§ **TO DO**: In the entries that follow, find the line containing "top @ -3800" and the line containing "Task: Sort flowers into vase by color", then retype exactly the lines from the first through the second, pictures excluded.
───── INPUT FOR THIS TASK ─────
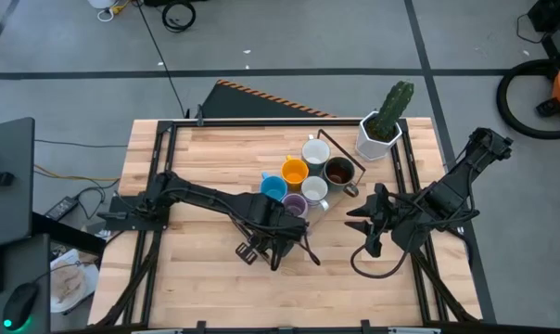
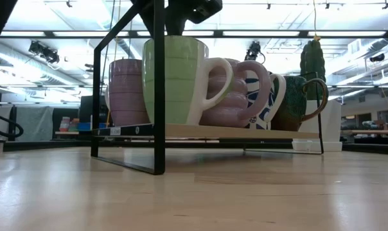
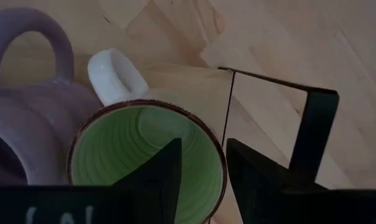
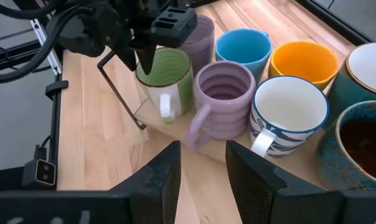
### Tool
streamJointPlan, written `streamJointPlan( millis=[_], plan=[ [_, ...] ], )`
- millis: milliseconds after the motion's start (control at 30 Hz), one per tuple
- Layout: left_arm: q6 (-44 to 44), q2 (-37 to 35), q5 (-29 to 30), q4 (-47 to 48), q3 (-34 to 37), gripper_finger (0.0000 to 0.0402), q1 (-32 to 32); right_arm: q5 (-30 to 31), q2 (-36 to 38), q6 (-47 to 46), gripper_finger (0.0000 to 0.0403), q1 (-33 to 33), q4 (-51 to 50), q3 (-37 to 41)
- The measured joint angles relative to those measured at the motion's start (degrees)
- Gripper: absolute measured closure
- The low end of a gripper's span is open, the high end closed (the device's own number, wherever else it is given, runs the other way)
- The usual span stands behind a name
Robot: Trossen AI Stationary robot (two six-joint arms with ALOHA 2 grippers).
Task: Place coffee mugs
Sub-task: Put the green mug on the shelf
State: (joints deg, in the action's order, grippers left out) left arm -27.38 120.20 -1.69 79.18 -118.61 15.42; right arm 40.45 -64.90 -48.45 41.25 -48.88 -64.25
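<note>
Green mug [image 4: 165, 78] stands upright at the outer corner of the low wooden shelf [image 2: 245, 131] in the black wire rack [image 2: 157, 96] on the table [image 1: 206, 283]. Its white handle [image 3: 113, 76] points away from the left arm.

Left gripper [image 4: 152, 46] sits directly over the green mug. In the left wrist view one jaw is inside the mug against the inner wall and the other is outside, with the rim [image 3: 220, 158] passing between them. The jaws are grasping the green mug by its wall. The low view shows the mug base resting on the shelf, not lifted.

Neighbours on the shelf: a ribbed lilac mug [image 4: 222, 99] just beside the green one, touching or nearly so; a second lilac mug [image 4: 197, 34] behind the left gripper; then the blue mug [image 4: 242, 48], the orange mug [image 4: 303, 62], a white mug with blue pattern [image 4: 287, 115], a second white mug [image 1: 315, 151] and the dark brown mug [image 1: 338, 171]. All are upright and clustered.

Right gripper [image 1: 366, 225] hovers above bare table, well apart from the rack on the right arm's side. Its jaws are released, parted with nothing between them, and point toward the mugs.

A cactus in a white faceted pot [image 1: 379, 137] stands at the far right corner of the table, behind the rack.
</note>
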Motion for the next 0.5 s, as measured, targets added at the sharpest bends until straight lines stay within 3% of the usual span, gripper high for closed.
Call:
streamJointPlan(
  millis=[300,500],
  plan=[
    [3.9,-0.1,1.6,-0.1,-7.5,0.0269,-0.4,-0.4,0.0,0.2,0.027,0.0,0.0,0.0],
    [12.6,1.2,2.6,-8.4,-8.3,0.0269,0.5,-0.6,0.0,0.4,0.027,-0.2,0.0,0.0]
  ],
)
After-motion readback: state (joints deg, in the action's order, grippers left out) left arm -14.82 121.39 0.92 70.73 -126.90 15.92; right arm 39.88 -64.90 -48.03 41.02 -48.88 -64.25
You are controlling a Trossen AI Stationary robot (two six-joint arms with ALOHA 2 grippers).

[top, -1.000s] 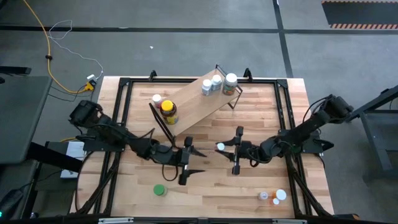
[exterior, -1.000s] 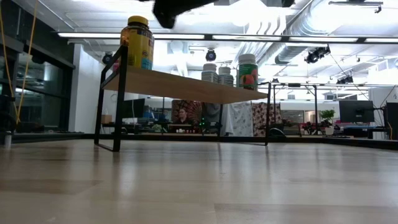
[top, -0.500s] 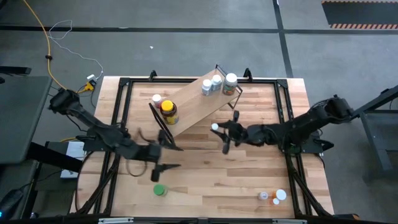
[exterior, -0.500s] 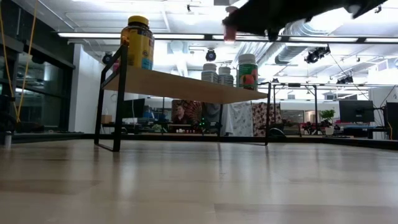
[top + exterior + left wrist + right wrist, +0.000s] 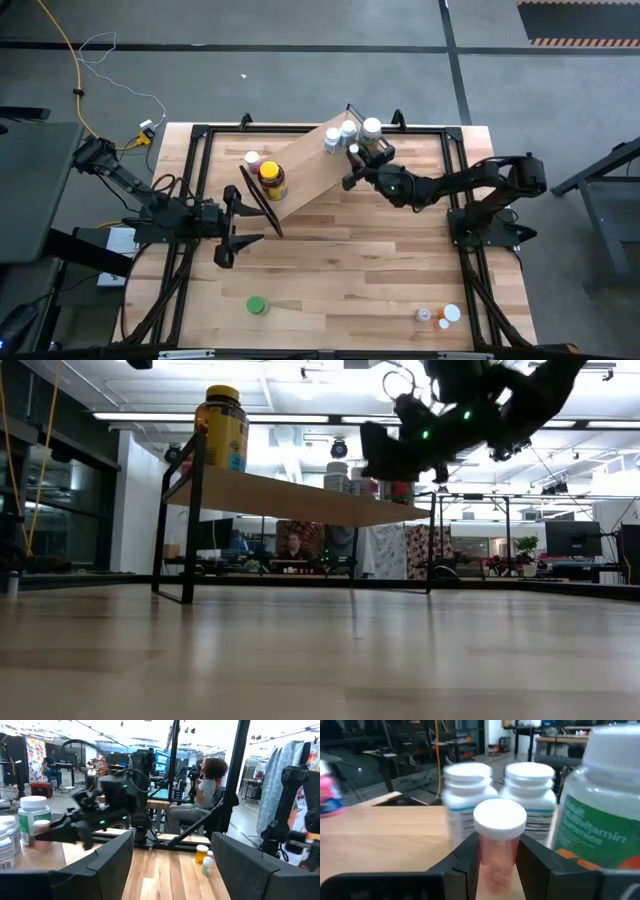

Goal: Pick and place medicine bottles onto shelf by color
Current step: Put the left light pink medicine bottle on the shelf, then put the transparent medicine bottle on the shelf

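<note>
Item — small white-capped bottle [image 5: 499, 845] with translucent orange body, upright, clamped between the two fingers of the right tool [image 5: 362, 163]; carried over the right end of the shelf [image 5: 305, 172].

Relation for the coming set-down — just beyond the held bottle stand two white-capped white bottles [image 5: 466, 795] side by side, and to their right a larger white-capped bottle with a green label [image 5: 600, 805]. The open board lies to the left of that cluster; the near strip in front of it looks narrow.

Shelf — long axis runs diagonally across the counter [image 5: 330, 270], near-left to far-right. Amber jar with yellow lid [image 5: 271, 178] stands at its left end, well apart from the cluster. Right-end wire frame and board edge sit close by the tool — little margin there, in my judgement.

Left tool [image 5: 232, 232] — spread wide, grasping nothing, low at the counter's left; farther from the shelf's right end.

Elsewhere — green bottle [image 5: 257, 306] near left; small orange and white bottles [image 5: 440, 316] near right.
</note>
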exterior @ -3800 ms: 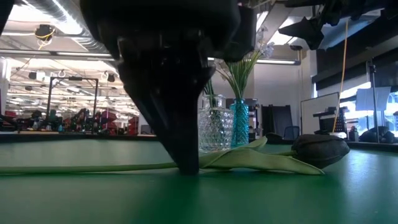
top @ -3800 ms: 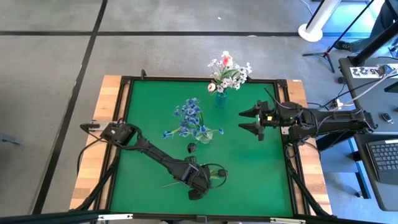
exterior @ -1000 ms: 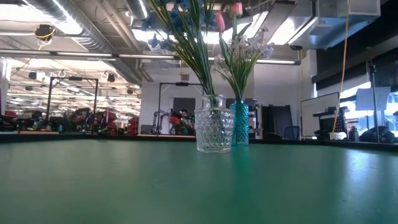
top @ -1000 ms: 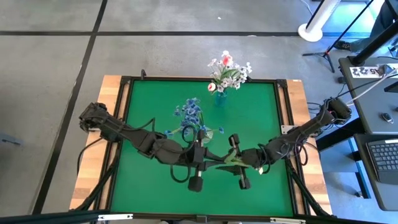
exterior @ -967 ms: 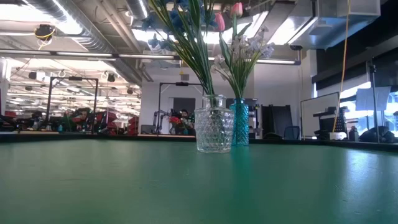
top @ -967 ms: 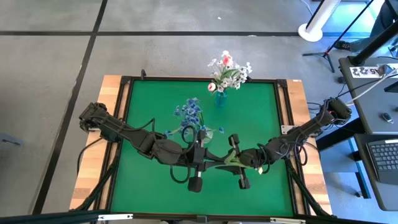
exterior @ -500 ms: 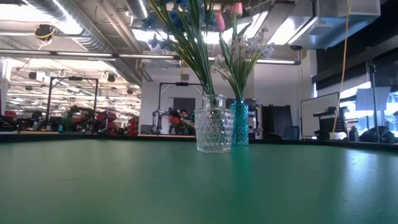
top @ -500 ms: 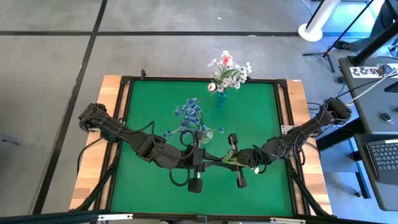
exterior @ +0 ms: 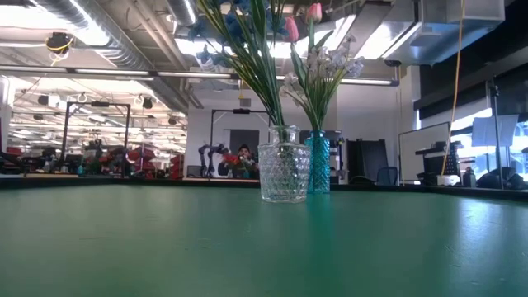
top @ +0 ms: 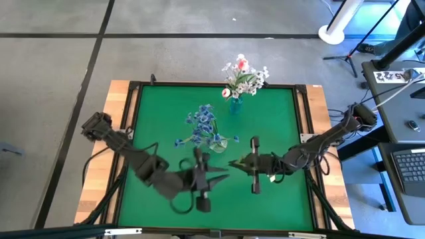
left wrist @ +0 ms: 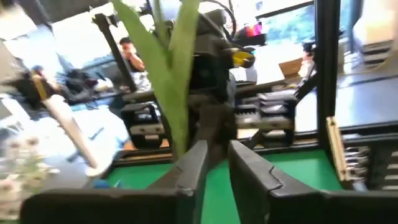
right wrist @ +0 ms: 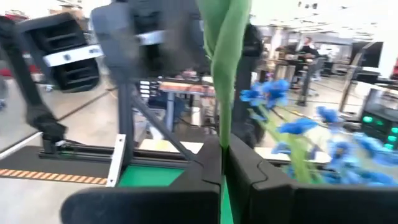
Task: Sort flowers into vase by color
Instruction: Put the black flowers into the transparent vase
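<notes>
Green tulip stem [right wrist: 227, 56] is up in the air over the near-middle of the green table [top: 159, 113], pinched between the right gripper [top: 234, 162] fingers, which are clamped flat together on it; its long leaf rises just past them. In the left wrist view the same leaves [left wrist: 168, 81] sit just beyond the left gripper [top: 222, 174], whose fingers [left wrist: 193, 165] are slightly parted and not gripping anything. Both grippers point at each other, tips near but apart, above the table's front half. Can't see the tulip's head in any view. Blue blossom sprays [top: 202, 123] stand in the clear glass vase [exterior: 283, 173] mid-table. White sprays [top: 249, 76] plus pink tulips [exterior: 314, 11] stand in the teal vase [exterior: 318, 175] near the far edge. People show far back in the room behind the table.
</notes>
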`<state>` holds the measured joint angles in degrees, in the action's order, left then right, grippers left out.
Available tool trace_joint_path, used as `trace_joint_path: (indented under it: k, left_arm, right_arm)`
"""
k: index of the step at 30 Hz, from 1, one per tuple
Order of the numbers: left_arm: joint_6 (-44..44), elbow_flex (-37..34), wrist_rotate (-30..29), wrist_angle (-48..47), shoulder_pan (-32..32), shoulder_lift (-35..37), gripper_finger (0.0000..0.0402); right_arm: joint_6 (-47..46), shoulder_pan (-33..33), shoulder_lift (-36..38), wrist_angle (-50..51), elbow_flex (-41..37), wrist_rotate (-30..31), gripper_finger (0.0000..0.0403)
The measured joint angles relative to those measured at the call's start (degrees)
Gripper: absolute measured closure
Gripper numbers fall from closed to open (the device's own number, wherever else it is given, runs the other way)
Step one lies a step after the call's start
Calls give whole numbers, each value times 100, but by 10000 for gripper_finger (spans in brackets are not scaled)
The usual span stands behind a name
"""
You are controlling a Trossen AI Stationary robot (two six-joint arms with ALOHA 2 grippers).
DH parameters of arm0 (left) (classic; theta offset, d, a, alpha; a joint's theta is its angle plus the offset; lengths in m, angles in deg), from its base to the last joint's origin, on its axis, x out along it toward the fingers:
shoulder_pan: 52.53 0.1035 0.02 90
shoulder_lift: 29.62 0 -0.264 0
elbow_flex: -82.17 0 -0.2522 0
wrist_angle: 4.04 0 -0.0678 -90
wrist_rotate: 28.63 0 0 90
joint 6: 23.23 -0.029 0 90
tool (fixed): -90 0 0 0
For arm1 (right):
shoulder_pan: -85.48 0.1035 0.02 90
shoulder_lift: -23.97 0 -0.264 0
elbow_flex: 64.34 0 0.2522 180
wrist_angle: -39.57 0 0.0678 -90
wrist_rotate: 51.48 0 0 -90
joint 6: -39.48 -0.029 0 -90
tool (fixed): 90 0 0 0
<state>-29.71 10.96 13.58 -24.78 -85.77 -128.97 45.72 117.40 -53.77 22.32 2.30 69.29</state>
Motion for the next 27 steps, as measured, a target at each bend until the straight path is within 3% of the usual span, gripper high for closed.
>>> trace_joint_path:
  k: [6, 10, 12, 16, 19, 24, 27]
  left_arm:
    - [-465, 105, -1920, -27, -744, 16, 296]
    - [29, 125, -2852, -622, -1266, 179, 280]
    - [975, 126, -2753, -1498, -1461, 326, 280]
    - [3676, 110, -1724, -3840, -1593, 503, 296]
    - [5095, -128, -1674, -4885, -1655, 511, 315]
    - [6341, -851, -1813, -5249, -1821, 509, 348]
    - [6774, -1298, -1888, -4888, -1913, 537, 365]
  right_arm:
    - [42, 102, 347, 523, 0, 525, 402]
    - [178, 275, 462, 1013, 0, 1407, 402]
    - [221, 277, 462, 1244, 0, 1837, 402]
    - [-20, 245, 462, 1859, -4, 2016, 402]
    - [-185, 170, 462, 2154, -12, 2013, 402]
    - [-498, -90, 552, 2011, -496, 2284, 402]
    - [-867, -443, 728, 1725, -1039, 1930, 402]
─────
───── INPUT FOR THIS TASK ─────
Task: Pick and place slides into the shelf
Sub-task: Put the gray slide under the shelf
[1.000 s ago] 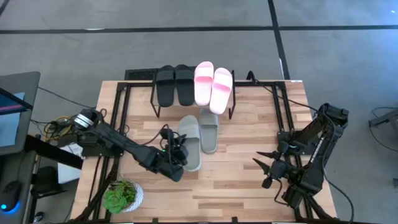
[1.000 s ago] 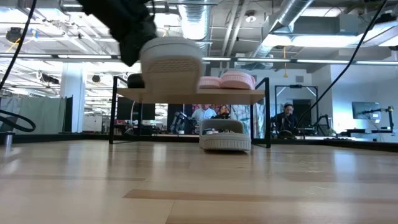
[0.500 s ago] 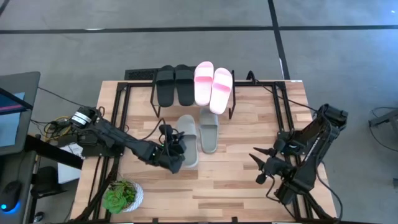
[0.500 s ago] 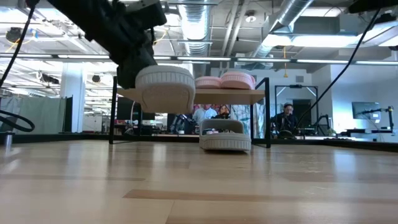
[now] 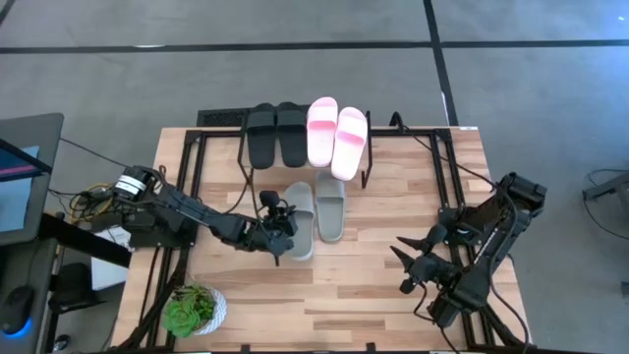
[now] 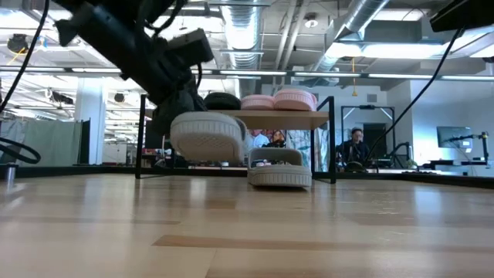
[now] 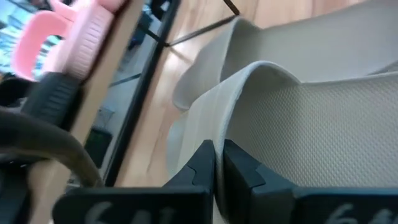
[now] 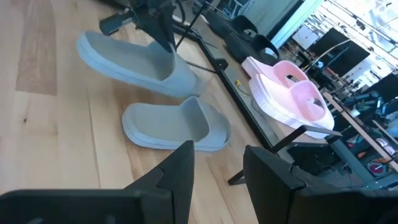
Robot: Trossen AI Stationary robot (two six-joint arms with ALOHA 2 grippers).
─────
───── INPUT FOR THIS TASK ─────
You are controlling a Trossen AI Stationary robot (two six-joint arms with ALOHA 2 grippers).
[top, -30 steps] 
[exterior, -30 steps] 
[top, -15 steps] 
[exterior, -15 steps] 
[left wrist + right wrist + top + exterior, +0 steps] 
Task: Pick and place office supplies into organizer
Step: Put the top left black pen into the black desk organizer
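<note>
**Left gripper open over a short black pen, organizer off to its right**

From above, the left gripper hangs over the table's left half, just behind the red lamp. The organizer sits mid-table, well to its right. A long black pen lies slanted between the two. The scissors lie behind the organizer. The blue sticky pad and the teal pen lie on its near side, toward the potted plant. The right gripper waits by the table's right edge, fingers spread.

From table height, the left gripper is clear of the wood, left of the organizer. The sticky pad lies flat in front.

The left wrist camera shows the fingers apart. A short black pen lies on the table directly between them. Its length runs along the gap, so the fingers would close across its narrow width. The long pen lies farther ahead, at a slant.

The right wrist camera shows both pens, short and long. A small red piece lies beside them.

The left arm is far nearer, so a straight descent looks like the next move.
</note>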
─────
§ **EXERCISE RESULT**:
top @ -3800 ms: 
exterior @ -1000 ms: 
top @ -1000 ms: 
exterior @ -967 ms: 
top @ -967 ms: 
exterior @ -500 ms: 
top @ -500 ms: 
exterior @ +0 ms: 
top @ +0 ms: 
left wrist @ +0 ms: 
right wrist @ +0 ms: 
Task: Sort flowers into vase by color

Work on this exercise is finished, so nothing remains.